Details
-
Bug
-
Status: Resolved
-
Blocker
-
Resolution: Fixed
-
2.1.0
-
None
Description
Not sure if this is a regression from 2.0 to 2.1. I was investigating this for Structured Streaming, but it seems it affects batch data as well.
Here's the issue:
If I specify my schema when doing
spark.read .schema(someSchemaWherePartitionColumnsAreStrings)

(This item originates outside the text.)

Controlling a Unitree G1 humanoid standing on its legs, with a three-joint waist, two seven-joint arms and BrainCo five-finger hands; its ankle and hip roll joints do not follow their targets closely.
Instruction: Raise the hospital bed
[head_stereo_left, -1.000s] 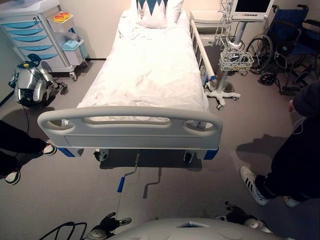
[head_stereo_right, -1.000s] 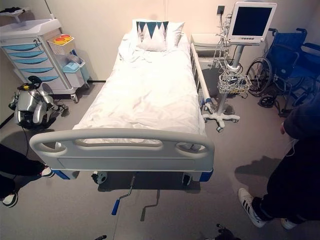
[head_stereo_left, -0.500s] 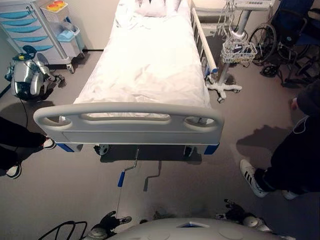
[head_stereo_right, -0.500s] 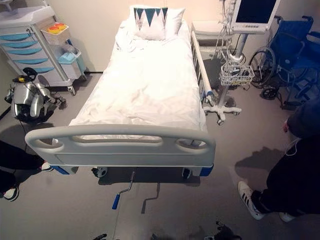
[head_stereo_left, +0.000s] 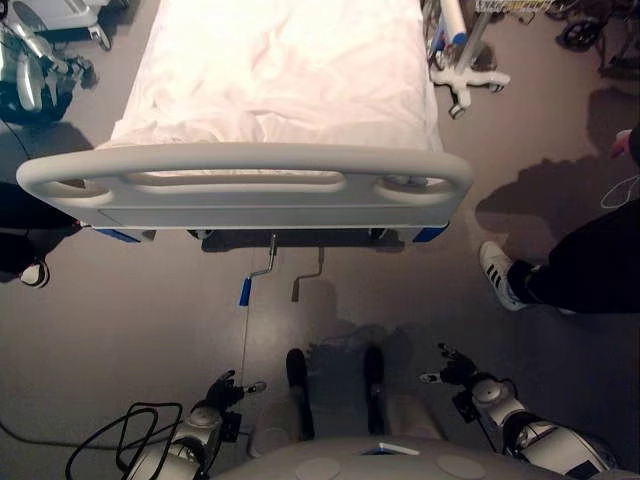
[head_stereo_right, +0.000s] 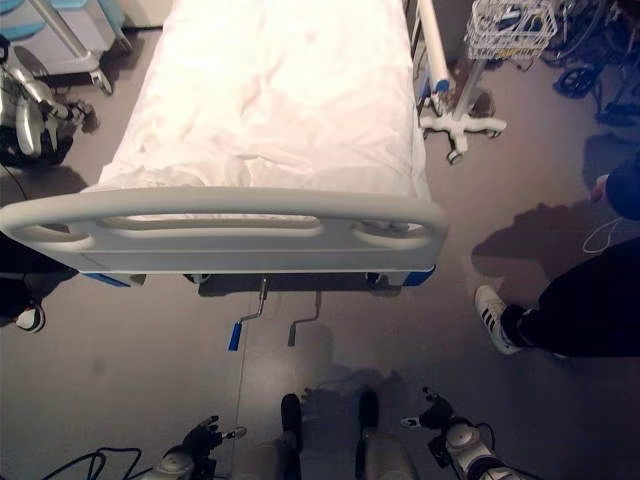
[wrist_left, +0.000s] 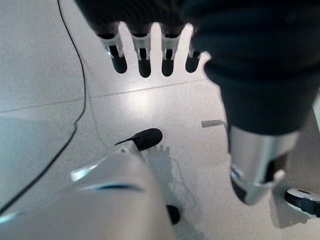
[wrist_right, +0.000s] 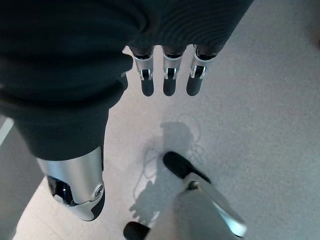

but if the partition inference can infer it as IntegerType or I assume LongType or DoubleType (basically fixed size types), then once UnsafeRows are generated, your data will be corrupted.
Reproduction:
val createArray = udf { (length: Long) => for (i <- 1 to length.toInt) yield i.toString } spark.range(10).select(createArray('id + 1) as 'ex, 'id, 'id % 4 as 'part).coalesce(1).write .partitionBy("part", "id") .mode("overwrite") .parquet(src.toString) val schema = new StructType() .add("id", StringType) .add("part", IntegerType) .add("ex", ArrayType(StringType)) spark.read .schema(schema) .format("parquet") .load(src.toString) .show()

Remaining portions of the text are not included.